*Your goal*. Pull every line containing "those" from the entries.

*Exercise data*.
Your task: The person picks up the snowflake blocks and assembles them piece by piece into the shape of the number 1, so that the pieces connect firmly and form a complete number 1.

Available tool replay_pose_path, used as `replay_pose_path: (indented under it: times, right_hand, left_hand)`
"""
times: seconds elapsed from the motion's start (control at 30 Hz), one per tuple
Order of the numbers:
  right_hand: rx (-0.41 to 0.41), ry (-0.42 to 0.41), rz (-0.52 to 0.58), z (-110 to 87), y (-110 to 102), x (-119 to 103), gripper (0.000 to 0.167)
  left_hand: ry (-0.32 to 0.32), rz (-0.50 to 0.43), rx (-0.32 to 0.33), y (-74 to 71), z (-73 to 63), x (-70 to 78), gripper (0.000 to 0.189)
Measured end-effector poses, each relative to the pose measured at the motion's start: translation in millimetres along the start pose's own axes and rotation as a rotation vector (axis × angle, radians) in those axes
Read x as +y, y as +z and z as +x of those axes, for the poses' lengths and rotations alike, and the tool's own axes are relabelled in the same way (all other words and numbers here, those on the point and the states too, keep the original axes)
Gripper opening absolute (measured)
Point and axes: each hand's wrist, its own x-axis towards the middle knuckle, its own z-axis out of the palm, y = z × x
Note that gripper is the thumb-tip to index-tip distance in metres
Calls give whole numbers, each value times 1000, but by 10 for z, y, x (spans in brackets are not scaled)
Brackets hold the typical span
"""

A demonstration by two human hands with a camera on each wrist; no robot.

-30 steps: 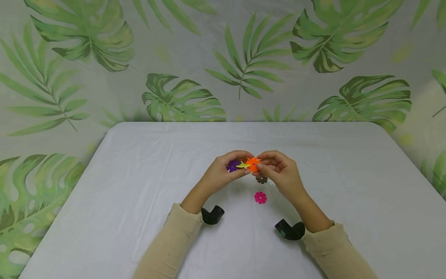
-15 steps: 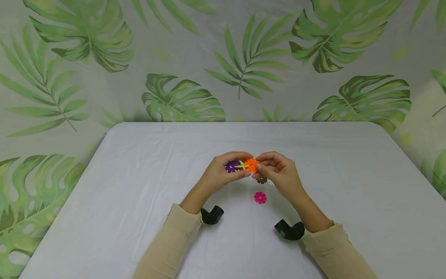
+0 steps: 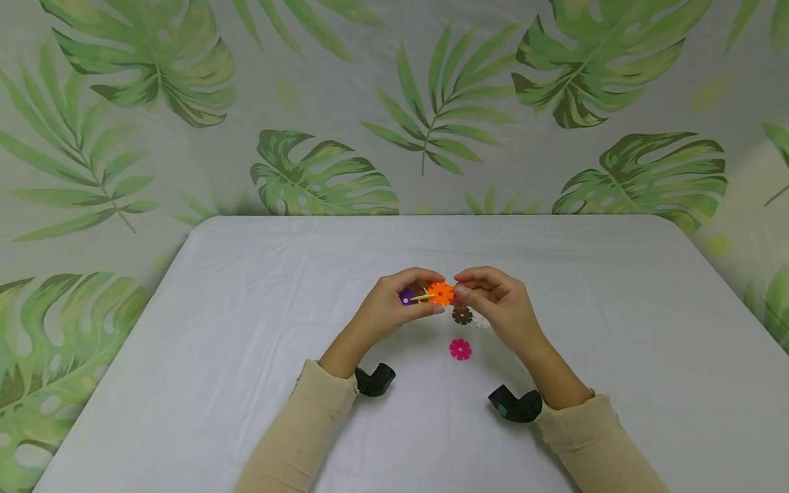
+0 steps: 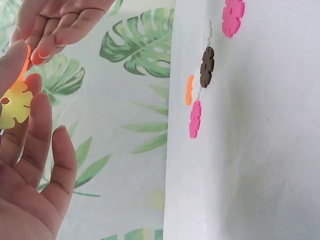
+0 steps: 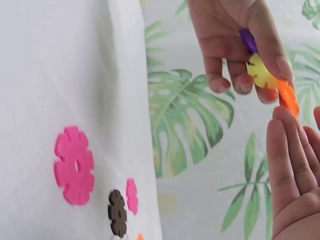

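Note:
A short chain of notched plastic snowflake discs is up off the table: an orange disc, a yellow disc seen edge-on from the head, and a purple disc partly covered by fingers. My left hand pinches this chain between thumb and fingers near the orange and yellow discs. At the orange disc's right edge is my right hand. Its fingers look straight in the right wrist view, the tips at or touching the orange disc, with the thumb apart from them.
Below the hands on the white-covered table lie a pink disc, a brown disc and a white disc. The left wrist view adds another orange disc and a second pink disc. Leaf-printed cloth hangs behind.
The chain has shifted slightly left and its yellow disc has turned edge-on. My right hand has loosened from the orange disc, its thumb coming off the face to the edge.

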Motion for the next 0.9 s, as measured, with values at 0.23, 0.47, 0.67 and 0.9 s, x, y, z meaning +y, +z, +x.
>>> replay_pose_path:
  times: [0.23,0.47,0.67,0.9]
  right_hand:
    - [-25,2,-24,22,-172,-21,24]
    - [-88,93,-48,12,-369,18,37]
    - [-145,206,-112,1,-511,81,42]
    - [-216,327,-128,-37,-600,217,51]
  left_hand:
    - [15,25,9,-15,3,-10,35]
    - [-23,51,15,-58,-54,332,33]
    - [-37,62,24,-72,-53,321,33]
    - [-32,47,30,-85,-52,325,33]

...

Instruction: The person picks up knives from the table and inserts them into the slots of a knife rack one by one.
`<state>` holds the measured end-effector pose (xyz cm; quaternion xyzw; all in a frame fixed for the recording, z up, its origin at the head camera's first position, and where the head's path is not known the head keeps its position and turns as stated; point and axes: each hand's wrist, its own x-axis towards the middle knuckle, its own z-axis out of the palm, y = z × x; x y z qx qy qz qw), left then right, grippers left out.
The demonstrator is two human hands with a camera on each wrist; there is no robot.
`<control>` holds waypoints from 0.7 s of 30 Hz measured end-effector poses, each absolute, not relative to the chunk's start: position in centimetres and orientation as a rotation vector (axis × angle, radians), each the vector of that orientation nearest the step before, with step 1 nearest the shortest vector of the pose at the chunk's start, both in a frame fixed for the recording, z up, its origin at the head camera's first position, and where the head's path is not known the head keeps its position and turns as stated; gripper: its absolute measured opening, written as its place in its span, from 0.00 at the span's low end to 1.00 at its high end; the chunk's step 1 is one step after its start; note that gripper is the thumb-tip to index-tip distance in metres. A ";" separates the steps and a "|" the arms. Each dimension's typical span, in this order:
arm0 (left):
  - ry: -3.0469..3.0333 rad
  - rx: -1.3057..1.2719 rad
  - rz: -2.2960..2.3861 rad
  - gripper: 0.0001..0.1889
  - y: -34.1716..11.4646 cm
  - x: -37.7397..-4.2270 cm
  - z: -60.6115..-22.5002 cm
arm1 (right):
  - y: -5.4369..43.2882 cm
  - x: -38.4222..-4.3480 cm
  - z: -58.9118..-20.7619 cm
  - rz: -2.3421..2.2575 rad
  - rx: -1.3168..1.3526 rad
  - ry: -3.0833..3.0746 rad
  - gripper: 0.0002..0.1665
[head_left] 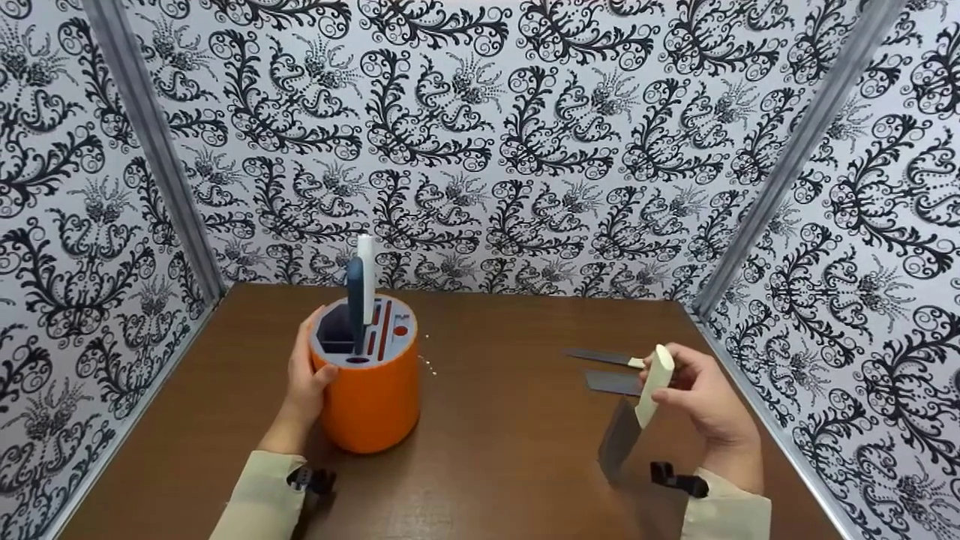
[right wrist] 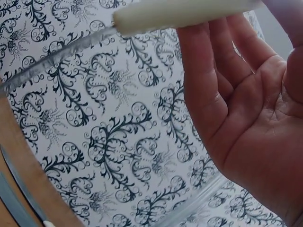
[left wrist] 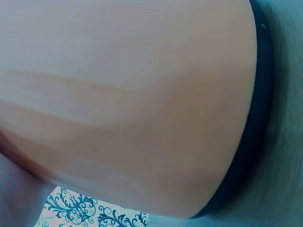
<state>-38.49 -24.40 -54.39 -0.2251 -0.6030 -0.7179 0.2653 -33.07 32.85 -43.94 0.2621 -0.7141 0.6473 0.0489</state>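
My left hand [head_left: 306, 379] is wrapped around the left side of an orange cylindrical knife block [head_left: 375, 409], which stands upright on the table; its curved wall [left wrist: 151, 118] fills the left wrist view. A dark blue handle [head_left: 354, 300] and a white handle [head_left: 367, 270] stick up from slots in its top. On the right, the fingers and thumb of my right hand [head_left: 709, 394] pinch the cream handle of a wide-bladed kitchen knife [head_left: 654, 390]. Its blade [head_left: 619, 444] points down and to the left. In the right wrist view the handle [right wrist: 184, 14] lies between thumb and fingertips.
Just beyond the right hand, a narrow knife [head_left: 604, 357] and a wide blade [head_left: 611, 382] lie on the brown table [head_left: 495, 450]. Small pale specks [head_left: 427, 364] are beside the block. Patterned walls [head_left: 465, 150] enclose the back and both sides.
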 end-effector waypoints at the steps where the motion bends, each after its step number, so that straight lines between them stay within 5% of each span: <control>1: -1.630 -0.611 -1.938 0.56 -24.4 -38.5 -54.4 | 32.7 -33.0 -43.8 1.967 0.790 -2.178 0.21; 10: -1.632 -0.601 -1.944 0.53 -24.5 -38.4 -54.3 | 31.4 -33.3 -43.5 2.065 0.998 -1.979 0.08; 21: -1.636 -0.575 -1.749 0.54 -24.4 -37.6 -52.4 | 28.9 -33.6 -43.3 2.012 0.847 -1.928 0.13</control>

*Completed task*.
Measured end-effector poses, each relative to the pose measured at the motion's start: translation in millimetres along the start pose's own axes and rotation as a rotation vector (axis × angle, radians) in those axes
Read x as +y, y as +z and z as +x of those axes, for the poses' lengths and rotations alike, and the tool's own axes are relabelled in the same way (all other words and numbers here, those on the point and the states too, keep the original axes)

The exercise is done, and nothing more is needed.